DBPwAudit-s <server>-d <db>-D <driver>-U <users>-P <passwords> [options]

-S-Server name or address. # specify the database IP address

-P-Port of database server/instance. # specify the database server Port

-D-Database/Instancename to audit. # specify the Database Name

-D-Thealiasof the driver to use (-Lforaliases) # specify the database type (Oracle, MySQL, MSSql, DB2)

-U-File containing usernames to guess. # user dictionary File

-P-File containing passwords to guess. # password dictionary File

-L-List driver aliases. # List the supported database driver aliases

-L

Oracle-oracle. jdbc. driver. OracleDriver

MySQL-com. mysql. jdbc. Driver

MSSql-com. microsoft. sqlserver. jdbc. SQLServerDriver

DB2-com. ibm. db2.jcc. DB2Driver

 

4) method 1. Crack the SQL Server database

#./Dbpwaudit. sh-s IP-d master (Database Name)-D mssql (Database Type)-U username (dictionary)-P password (dictionary)

Method 2: crack the MySql database

#./Dbpwaudit. sh-s IP-d mysql (Database Name)-D MySQL (Database Type)-U username (dictionary)-P password (dictionary)

Note: The driver must be manually imported. Create your own dictionary

 

5) decompress the mysql database driver package

[Root @ attack ~] # Tar-zxvf mysql-connector-java-5.1.24.tar.gz

 

6) manually copy the *. jar driver to the "jdbc" directory.

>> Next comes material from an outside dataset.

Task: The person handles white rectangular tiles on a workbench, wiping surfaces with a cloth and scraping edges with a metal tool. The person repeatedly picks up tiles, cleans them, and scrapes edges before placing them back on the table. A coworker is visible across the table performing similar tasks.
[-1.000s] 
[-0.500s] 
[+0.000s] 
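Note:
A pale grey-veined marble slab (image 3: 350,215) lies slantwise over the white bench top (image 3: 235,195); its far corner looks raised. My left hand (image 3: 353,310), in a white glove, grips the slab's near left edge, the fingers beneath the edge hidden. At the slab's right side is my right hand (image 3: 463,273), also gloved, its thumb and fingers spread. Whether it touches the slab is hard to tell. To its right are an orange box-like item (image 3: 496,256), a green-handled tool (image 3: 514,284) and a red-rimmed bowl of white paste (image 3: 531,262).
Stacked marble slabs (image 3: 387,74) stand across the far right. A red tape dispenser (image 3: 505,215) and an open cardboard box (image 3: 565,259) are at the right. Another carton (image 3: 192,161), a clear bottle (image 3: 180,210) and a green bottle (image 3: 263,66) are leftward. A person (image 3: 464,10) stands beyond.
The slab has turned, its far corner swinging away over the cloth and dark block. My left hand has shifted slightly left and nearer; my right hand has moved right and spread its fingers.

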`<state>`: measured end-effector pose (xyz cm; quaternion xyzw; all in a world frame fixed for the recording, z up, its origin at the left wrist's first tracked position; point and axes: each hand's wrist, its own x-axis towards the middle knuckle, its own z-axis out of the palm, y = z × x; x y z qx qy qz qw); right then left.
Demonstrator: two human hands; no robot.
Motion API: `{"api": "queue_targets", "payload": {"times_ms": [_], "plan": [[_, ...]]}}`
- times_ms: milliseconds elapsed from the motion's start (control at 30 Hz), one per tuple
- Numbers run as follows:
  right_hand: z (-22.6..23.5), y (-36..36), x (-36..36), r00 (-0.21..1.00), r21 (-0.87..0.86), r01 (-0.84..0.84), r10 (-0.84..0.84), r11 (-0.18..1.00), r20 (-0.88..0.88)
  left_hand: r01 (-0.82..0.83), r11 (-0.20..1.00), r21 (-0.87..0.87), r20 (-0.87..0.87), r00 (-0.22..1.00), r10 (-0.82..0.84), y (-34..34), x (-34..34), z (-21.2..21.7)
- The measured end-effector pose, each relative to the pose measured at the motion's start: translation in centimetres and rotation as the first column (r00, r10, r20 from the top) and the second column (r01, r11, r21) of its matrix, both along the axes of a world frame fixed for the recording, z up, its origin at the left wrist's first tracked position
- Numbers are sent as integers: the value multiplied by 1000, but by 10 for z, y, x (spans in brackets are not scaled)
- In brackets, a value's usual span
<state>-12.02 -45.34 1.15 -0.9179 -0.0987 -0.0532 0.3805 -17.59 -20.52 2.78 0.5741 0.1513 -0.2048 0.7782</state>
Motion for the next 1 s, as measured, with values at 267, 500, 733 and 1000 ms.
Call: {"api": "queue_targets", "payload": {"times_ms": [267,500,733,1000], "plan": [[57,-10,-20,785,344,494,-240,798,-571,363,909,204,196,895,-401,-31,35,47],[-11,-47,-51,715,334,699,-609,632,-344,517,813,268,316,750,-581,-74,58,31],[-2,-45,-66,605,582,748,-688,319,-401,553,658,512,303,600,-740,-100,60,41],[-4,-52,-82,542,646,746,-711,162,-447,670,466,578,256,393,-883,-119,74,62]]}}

[Root @ attack ~] # Cp mysql-connector-java-5.1.24/mysql-connector-java-5.1.24-bin.jar DBPwAudit/jdbc/

 

3. Generate a password dictionary file using crunch

 

1) usage of crunch: dictionary generation tool

 

2) tool features:

· Generate dictionary files by means of permutation and combination

· The generation process can be interrupted by the number of rows or file size

· Supports generating dictionary files that combine numbers and symbols

· Supports case-sensitive letters

· Add a status report when multiple files are generated

 

3), tools more information and download: http://sourceforge.net/projects/crunch-wordlist/files/

 

4) Installation of the crunch Tool

 

Figure 1. decompress the crunch compressed package

[Root @ attack ~] # Tar-xvf crunch-3.4.tgz

 

Figure 2. make Compilation

[Root @ attack ~] # Cdcrunch-3.4

[Root @ localhost crunch-3.4] # make

Building binary...

/Usr/bin/gcc-pthread-Wall-pedantic-std = c99 crunch. c-lm-o crunch

 

Figure 3 install

[Root @ localhost crunch-3.4] # make install

 

5) use the crunch format

Directory:/pentest/passwords/crunch/

Usage 1: #./The possibility of the maximum number of digits in the shortest number of passwords-o generate a password dictionary

#./Crunch 5 5 1234567890-o pass1.dic

Usage 2: #./crunch the maximum number of digits in the shortest charset. lst (policy set)-o generate password dictionary

#./Crunch 6 8 charset. lst mixalpha-numeric-all-space-o pass2.dic

  • 1
  • 2
  • Next Page

Contact Us

The content source of this page is from Internet, which doesn't represent Alibaba Cloud's opinion; products and services mentioned on that page don't have any relationship with Alibaba Cloud. If the content of the page makes you feel confusing, please write us an email, we will handle the problem within 5 days after receiving your email.

If you find any instances of plagiarism from the community, please send an email to: info-contact@alibabacloud.com and provide relevant evidence. A staff member will contact you within 5 working days.

A Free Trial That Lets You Build Big!

Start building with 50+ products and up to 12 months usage for Elastic Compute Service

  • Sales Support

    1 on 1 presale consultation

  • After-Sales Support

    24/7 Technical Support 6 Free Tickets per Quarter Faster Response

  • Alibaba Cloud offers highly flexible support services tailored to meet your exact needs.